Measures of Position

The interquartile range (IQR) represents the middle 50% of the data.

  • This is another measure of variability!

Percentiles

  • Recall that the median cut the data in half: 50% of the data is below and 50% is above the median.
  • This is also called the 50th percentile.
  • The \(p\)th percentile is the value for which \(p\)% of the data is below it.

To get the middle 50%, we will split the data into four parts:

1 2 3 4
25% 25% 25% 25%

The 25th and 75th percentiles, along with the median, divide the data into four parts.

Quartiles

We call these three measurements the quartiles:

  • Q1, the first quartile, is the median of the lower 50% of the data.
  • Q2, the second quartile, is the median.
  • Q3, the third quartile, is the median of the upper 50% of the data.

Example

Consider {1, 2, 3, 4, 5, 6, 7, 8, 9, 10}

  • Cutting the data in half: {1, 2, 3, 4, 5 | 6, 7, 8, 9, 10}
  • So the median (Q2) is \(\frac{5+6}{2}=5.5\).
  • Q1 is the median of {1, 2, 3, 4, 5}, or 3
  • Q3 is the median of {6, 7, 8, 9, 10}, or 8

Note: this is a “quick and dirty” way of finding quartiles. A computer will give a more exact result.

Interquartile Range

Then the interquartile range is \[ \text{IQR} = \text{Q3}-\text{Q1} \]

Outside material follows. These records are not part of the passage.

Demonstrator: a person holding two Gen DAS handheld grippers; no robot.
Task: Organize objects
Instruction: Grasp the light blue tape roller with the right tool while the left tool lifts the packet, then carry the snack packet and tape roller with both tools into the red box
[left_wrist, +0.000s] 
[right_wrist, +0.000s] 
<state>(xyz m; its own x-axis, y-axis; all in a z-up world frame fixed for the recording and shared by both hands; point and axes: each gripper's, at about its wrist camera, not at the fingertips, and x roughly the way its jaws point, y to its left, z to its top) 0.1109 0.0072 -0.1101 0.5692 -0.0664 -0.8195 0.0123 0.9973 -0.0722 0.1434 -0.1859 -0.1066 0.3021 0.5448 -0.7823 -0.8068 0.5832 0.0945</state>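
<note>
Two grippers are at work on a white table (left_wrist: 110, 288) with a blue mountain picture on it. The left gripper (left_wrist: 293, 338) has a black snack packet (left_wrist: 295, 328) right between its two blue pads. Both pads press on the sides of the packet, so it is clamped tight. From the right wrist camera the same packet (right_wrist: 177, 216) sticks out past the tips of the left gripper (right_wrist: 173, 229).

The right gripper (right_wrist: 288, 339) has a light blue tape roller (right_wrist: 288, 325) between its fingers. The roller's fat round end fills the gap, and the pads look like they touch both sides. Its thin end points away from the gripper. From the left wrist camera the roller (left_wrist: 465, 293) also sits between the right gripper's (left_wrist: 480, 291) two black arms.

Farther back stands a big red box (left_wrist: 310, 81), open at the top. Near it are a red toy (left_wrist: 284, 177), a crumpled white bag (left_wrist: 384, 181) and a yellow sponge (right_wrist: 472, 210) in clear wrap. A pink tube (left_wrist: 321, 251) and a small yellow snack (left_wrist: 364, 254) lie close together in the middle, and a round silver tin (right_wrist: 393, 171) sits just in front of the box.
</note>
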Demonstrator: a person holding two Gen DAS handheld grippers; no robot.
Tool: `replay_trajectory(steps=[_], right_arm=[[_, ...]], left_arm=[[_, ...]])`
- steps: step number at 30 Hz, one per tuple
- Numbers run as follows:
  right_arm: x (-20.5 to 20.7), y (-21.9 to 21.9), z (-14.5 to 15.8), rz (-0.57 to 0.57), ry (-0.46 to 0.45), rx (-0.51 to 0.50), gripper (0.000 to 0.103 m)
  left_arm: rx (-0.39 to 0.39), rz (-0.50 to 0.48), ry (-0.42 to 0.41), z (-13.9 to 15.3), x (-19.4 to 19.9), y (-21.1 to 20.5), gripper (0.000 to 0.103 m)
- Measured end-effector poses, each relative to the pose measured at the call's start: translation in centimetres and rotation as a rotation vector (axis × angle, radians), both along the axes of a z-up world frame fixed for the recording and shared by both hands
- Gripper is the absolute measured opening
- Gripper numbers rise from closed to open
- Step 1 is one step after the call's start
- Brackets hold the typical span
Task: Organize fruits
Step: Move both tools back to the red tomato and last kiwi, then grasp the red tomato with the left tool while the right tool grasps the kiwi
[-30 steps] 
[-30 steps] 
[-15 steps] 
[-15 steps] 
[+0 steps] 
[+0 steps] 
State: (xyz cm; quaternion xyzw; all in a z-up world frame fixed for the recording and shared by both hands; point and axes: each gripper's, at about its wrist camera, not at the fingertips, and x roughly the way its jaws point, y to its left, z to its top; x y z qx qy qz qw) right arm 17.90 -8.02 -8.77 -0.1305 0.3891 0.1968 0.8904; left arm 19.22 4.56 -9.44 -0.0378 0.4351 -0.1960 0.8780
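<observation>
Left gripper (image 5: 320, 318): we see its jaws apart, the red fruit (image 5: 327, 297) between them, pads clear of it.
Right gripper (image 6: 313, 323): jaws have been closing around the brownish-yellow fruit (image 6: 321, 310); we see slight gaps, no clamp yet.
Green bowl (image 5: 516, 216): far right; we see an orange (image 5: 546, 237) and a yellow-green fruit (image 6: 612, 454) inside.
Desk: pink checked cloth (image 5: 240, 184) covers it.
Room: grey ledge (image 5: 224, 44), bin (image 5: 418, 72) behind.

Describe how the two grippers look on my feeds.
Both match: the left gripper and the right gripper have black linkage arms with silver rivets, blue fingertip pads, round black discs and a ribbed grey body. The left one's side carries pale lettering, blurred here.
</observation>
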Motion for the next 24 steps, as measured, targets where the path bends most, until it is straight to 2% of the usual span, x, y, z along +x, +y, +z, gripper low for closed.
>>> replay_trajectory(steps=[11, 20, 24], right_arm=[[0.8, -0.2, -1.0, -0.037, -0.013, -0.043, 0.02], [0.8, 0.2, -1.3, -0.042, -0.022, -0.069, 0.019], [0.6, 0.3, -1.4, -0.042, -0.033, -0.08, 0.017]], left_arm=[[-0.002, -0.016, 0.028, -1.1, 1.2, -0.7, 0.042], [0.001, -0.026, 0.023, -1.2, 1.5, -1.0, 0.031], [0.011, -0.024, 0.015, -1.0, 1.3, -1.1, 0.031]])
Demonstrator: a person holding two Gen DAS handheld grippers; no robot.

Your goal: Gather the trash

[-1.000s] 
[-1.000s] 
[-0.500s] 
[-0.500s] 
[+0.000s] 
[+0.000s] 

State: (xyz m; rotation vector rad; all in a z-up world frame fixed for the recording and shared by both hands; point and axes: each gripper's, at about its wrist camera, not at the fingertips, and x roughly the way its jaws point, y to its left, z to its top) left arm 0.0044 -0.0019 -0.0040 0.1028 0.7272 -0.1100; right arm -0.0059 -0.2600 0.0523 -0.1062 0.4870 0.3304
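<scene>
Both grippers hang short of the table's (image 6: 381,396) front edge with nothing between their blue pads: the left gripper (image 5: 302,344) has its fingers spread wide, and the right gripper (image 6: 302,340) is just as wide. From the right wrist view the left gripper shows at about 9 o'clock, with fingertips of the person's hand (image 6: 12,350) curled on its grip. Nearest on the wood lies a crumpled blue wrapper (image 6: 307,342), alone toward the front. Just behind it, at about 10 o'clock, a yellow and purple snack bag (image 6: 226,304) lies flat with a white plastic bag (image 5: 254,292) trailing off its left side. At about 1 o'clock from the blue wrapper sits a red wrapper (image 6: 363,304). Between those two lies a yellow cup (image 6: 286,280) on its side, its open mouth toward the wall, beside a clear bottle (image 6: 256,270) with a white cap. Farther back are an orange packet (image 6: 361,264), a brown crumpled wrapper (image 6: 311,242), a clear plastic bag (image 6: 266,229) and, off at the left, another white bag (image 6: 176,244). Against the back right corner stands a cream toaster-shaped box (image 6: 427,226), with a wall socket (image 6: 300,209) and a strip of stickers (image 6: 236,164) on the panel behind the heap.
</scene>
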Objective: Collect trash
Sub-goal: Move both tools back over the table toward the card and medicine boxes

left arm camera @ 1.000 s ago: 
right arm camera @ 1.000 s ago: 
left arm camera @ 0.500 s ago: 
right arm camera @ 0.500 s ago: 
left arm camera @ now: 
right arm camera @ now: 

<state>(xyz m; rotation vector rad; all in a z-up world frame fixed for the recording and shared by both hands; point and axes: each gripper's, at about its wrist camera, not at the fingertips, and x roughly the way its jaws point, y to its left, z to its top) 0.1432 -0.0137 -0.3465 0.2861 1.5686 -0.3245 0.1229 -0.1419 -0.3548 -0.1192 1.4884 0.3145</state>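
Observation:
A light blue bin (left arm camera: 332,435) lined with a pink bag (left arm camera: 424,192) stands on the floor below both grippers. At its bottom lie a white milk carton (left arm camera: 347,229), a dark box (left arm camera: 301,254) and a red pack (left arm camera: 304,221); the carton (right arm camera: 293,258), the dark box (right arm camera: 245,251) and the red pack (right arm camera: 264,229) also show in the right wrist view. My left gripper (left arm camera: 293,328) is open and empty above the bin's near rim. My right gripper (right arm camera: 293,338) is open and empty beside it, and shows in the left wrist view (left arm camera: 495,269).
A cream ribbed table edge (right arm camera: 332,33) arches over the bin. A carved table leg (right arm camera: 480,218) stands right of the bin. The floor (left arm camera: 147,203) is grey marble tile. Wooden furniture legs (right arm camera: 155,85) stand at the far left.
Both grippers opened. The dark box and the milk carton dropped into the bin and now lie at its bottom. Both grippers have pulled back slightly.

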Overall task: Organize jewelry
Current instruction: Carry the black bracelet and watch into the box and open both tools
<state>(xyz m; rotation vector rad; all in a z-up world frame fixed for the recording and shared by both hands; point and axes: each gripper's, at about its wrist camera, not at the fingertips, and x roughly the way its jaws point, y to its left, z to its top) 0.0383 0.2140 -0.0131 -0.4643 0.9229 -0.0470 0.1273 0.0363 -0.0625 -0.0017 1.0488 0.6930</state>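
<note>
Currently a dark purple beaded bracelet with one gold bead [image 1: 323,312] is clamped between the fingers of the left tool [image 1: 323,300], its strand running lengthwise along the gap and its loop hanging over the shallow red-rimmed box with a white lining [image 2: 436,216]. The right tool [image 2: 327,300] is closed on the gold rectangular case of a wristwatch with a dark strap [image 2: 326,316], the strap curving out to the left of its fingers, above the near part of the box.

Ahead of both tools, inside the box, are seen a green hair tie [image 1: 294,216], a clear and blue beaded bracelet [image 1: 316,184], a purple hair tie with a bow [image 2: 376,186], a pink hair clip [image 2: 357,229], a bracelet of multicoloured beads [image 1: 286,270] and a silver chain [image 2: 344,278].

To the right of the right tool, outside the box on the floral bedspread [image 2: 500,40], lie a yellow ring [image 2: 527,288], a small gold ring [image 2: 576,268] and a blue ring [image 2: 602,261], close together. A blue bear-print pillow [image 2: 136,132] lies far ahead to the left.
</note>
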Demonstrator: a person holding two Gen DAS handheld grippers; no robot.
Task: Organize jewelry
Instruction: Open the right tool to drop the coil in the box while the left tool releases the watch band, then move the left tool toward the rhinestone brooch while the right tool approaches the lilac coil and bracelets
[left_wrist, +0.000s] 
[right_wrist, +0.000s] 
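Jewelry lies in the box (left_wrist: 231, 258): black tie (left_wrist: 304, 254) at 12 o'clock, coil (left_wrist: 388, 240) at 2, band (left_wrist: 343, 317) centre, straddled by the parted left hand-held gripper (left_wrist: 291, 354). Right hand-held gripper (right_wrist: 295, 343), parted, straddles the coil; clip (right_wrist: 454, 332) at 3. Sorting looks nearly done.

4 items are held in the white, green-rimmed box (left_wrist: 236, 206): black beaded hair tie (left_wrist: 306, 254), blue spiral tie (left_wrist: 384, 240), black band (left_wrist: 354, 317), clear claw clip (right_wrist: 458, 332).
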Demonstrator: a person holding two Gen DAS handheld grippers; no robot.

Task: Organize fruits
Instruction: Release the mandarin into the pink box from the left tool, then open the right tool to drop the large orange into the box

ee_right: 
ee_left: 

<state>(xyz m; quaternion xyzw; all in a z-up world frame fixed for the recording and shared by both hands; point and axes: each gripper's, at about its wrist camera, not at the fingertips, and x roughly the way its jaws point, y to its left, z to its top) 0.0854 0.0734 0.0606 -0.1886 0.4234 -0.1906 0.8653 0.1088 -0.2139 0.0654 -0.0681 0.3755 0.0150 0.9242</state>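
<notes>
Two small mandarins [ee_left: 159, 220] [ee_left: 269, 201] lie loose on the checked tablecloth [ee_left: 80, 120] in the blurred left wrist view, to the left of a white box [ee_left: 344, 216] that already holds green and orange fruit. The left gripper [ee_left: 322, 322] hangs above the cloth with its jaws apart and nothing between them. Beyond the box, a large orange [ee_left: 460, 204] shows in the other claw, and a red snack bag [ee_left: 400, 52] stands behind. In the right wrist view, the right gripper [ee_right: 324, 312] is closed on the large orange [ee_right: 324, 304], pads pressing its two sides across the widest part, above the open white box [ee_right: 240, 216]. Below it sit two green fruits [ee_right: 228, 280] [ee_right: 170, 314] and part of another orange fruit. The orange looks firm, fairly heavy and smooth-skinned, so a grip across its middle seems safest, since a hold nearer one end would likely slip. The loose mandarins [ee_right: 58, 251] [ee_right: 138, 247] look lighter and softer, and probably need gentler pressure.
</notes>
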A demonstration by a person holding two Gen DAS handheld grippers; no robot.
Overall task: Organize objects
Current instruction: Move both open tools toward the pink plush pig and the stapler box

  • The IQR is resistant to extreme values.

Which measure to use?

  • mean and standard deviation when the data are symmetric
  • median and IQR when the data are skewed

Box Plots

Box plots summarize the data with 5 statistics plus extreme observations:

Drawing a box plot:

  1. Draw the vertical axis to include all possible values in the data.
  2. Draw a horizontal line at the median, at \(\text{Q1}\), and at \(\text{Q3}\). Use these to form a box.
  3. Draw the whiskers. The whiskers’ upper limit is \(\text{Q3}+1.5\times\text{IQR}\) and the lower limit is \(\text{Q1}-1.5\times\text{IQR}\). The actual whiskers are then drawn at the next closest data points within the limits.
  4. Any points outside the whisker limits are included as individual points. These are potential outliers.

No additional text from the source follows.